What is fascinating to see, though, is how many apparently knowledgeable people not only fall for those tricks, but also celebrate them! (we've all been there at one point or another, I believe). The internet have convinced us that those beers are great, that they are some of the best in the world, creating in some people an almost herd-like desire to have them, to chase them, almost as if their reputation as beer savants depending on their being able to pen a tasting note of them.
Some of the comments, or rather complaints, after this year's edition of the Barcelona Beer Festival give a good example of this. Before the event the organisers posted the list of the beers they had lined up, some of which fell in the seen-as-great-rarely-ever-seen (at least in Spain) category. This prompted some people to draw detailed intoxication plans and then head to the festival. When some of those plans could not be fulfilled (apparently some of the beers weren't even tapped) the people that made them were a bit upset, some going as far as to say that it had been the promise of those beers their main reason to go the festival.
Yes, that's right. These people didn't travel to another city, spent money on accommodation, food and whatnot mainly because they wanted to spend a good day or two, drinking good beer in good company. No, it was because they were chasing a handful of beers they needed really badly to taste. What would have happened if one, or more of those beers had shown up by the end of the day, when they likely were physically and sensory tired, and perhaps a bit pissed as well? Of course, they would have run to the taps to buy a glass. Would they have been able to appreciate them in all their greatness? I doubt it. For them, being able to tell everyone and their neighbours that they have achieved that goal in their drinking careers would have been enough, I believe.

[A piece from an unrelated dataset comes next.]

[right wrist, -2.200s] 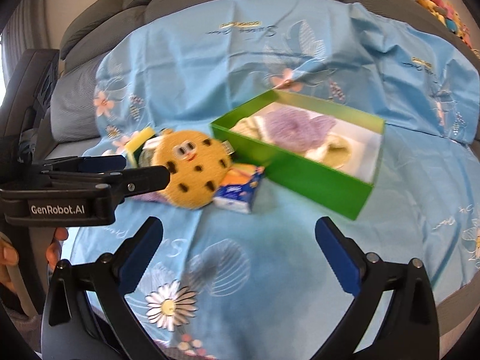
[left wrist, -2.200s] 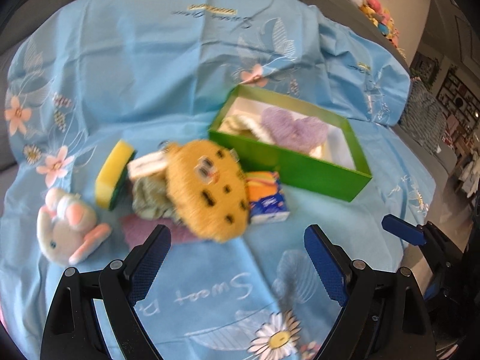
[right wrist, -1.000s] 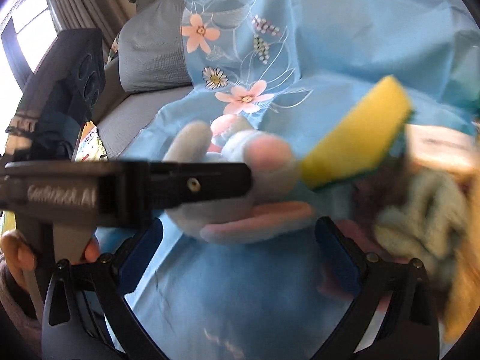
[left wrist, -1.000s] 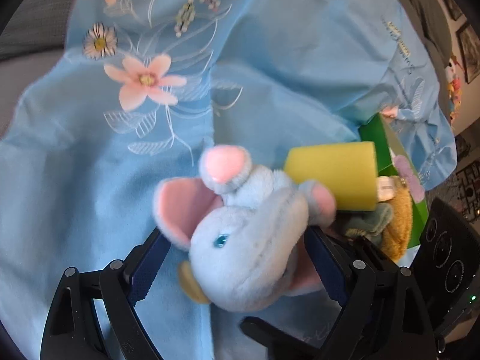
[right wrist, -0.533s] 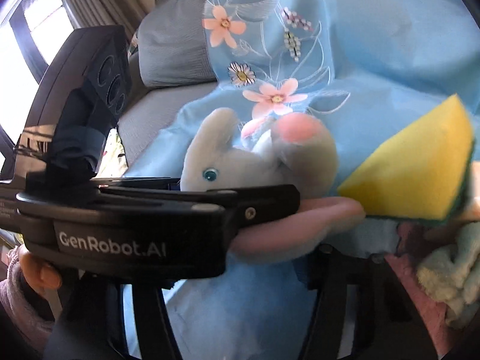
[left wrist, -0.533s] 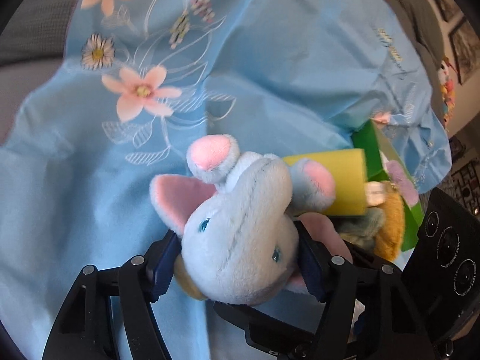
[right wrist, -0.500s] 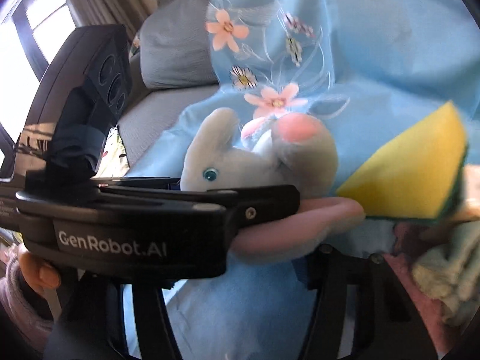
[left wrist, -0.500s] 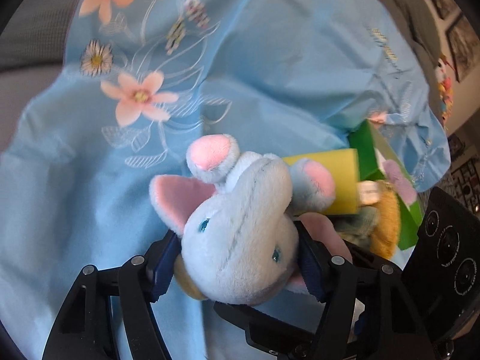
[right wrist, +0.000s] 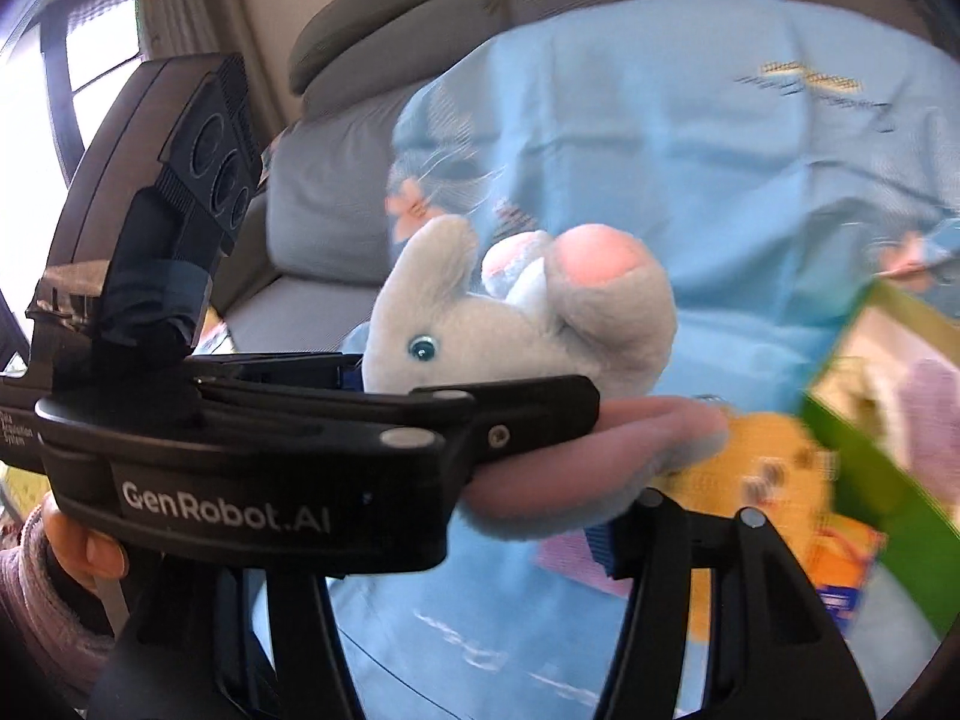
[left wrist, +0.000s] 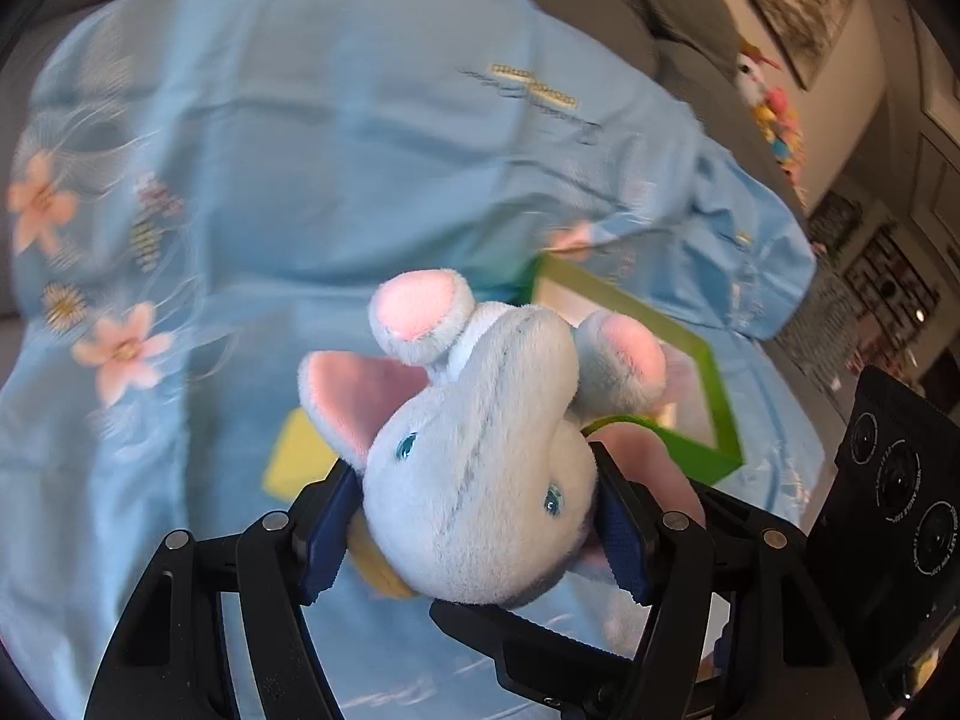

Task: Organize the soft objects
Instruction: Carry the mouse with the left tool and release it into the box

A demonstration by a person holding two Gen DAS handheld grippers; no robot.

This reminds of something that happened quite a few years ago in Argentina at the launch of one of the latter Harry Potter books, can't remember which. A lot of hype had been generated by the publishers and the media, and a couple of specialised bookshops in Buenos Aires took advantage of it, very clever of them, announcing they would open their doors at midnight of the day the book was to be officially launched around the world – the Spanish version wouldn't be ready until some time later, only the original English version would be sold. As expected, not few people queued for hours outside the shop, waiting for that significant moment in literary history. One of the first people to get a copy of the book was interviewed by a newspaper. He said, full of joy, I'm sure, that he actually didn't know English, but still wanted to have that book before anyone else. The author of the report mentioned then the book, from the container of a story, had turned into a object in itself.
These beers I'm talking about have also become objects to some people. For them, drinking something flavourful, interesting, intoxicating isn't the real pleasure. The real pleasure is putting photos of those beers, together with a tasting note, in a virtual trophy room like Twitter, Untappd, Facebook, a rating site or a blog. Naturally, the people on the other side of the counter know about that and often manipulate it to their advantage, something that shouldn't surprise anyone, really.
Now, I'm not suggesting that those beers, or at least some of them, aren't great in their own right, they are, or can be legitimately considered as such. The thing is that they are expected to be great. So when they are great, all they've done was to meet an expectation, and if meeting an expectation is the least any product or service you pay for should do, doesn't it make those beers adequate?
Forget it, I'm getting too semantic here.
But there's little point in arguing which of those beers are great, or if they are worthy of all the hype surrounding them, or if they are better ones that are easier, and cheaper, to get. After all, greatness, like value, is in the palate of the beholder. Either way, I'm not all that interested in them. As far as I'm concerned, there's not beer special enough to make me dig a deep hole in my wallet, to make me go to much out of my way or to become an end in itself. And it really doesn't matter how great they happen to be, because they will lack the sort of greatness I have come to prefer, the greatness of the ordinary.
There's greatness in a well made, good, tasty beer that you can drink just because you fancy a well made, good, tasty beer.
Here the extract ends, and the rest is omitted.